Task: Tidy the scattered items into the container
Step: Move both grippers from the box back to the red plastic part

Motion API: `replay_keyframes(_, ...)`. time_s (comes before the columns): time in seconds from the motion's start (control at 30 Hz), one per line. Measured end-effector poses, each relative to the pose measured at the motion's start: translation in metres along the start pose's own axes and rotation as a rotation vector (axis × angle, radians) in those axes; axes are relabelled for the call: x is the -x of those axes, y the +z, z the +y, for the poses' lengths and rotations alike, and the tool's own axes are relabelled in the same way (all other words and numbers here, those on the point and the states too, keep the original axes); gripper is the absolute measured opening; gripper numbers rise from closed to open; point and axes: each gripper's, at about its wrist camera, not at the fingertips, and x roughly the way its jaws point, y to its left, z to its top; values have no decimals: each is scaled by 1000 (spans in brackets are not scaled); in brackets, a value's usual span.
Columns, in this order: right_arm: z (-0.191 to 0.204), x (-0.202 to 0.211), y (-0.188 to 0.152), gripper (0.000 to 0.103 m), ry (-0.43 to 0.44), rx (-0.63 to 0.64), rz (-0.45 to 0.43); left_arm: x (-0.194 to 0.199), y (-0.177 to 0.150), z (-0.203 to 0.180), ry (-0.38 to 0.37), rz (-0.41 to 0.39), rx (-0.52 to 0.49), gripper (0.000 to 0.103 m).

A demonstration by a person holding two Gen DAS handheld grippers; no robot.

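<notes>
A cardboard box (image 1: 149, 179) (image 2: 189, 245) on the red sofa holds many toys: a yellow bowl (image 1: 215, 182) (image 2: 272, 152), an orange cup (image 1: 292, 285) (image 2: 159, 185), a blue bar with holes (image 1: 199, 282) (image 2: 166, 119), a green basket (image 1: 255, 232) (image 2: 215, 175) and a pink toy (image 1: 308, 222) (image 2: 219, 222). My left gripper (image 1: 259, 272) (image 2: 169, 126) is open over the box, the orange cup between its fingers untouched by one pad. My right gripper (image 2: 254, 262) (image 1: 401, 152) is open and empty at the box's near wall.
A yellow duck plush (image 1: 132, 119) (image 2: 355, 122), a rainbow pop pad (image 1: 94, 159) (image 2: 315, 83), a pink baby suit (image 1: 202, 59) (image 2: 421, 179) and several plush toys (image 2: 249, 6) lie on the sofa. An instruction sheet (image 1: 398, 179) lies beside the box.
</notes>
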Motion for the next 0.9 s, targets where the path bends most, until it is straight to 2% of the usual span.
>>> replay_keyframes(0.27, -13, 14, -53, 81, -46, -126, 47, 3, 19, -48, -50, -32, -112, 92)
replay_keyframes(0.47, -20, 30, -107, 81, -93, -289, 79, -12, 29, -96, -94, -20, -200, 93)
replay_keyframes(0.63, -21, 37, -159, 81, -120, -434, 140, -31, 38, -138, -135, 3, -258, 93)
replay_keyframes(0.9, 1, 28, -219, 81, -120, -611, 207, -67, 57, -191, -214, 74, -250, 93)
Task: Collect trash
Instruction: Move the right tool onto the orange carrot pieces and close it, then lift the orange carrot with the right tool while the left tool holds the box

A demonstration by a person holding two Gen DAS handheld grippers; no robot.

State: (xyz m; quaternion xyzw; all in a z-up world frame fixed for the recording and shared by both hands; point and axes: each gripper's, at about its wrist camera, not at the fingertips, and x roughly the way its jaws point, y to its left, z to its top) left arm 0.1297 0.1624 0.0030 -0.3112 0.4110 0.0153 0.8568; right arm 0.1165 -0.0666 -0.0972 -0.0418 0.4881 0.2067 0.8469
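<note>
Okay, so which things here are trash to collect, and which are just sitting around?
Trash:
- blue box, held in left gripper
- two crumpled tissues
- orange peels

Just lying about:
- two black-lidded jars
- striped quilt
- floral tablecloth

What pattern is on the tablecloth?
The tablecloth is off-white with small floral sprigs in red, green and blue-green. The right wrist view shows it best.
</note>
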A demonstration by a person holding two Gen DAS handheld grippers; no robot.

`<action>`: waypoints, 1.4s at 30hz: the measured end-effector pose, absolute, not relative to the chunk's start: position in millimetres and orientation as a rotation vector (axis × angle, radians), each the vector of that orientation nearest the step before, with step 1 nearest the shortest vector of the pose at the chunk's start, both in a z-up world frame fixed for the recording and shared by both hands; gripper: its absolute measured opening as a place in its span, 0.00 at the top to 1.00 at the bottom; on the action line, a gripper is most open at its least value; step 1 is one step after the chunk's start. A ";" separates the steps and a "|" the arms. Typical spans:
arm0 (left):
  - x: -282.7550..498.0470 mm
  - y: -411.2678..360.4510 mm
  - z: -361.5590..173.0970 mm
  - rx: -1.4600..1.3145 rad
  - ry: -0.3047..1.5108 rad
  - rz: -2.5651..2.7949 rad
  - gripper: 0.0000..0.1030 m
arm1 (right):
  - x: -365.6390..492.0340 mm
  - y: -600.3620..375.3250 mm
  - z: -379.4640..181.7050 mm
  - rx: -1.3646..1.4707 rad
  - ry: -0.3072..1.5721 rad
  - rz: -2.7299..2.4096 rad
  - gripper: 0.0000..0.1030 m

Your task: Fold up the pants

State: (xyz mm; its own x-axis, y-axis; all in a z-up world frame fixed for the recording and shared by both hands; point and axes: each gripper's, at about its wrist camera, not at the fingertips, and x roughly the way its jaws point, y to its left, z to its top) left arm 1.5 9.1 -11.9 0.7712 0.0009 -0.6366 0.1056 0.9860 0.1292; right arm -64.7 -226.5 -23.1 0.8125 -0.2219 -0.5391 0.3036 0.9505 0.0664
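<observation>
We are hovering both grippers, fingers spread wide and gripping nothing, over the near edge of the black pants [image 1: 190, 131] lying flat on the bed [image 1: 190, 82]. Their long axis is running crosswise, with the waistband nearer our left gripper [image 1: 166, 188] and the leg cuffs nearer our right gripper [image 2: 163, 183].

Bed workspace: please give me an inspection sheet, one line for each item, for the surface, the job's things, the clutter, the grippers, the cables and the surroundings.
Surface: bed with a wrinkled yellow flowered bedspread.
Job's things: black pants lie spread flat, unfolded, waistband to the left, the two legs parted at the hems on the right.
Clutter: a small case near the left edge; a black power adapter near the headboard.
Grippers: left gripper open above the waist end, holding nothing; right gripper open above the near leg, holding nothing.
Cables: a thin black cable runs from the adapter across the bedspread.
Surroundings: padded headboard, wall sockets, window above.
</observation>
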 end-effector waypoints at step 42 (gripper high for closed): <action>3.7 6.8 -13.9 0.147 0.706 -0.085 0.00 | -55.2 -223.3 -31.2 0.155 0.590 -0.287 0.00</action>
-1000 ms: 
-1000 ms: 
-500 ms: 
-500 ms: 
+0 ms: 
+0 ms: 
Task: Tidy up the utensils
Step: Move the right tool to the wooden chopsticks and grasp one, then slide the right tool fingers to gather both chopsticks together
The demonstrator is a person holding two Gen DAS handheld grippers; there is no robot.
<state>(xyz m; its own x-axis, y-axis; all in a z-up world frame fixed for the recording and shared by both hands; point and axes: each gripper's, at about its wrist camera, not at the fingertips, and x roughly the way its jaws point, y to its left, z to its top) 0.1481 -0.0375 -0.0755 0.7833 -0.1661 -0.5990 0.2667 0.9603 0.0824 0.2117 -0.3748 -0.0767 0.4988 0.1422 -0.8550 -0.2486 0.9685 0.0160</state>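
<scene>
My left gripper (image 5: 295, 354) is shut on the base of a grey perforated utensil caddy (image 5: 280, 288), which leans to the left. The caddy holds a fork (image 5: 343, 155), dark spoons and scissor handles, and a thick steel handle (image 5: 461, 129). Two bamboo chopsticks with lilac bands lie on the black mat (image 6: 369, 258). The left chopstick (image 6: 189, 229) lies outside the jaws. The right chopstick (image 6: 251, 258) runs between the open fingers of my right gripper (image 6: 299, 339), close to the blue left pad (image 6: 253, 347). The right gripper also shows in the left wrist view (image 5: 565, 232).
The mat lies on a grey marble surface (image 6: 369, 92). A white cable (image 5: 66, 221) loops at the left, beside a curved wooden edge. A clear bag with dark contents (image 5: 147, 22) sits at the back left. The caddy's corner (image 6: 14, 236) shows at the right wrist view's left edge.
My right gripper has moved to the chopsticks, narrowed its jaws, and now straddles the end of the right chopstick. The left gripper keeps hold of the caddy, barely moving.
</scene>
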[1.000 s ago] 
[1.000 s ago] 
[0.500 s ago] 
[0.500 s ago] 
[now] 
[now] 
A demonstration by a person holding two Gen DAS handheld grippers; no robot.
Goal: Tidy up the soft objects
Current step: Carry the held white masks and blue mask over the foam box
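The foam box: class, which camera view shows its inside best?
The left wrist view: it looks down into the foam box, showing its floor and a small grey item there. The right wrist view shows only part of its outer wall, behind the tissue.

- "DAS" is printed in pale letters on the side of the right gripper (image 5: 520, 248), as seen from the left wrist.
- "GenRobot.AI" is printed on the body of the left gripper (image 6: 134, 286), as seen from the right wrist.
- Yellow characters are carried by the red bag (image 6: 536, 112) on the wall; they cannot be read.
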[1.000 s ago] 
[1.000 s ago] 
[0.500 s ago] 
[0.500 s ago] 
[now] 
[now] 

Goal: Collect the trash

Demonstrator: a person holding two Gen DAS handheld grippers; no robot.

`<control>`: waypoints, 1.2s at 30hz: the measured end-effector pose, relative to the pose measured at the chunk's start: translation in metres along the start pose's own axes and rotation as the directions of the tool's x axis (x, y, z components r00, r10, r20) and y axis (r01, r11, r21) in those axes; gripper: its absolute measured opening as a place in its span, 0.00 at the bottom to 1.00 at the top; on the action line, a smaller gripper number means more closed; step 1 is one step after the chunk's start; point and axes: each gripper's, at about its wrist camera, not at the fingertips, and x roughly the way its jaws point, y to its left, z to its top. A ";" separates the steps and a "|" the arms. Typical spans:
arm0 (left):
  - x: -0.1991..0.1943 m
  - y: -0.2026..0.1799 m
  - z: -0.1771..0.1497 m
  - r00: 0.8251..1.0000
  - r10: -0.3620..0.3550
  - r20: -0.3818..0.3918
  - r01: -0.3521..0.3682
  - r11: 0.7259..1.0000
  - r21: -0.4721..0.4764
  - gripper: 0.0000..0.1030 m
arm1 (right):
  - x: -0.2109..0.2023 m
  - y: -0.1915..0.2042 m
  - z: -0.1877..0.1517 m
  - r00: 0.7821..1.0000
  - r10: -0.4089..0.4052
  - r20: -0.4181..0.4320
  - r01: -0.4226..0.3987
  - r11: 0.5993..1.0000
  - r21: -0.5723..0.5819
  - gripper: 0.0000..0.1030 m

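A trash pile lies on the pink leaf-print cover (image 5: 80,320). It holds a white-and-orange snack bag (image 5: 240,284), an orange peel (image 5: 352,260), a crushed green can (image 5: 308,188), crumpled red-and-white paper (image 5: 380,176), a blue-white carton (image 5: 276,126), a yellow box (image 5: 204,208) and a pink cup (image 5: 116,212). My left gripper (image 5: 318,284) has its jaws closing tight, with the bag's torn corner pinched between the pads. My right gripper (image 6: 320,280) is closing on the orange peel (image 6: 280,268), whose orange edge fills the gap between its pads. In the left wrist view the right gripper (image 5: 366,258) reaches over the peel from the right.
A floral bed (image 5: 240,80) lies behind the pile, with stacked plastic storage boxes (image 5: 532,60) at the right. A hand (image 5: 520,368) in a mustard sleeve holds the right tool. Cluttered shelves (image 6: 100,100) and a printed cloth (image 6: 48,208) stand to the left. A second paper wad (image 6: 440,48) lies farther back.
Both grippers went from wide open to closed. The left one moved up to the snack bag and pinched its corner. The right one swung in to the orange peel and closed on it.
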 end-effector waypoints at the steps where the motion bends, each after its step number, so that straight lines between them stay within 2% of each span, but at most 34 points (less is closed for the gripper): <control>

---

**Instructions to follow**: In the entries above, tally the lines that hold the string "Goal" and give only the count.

**Result of the exercise**: 2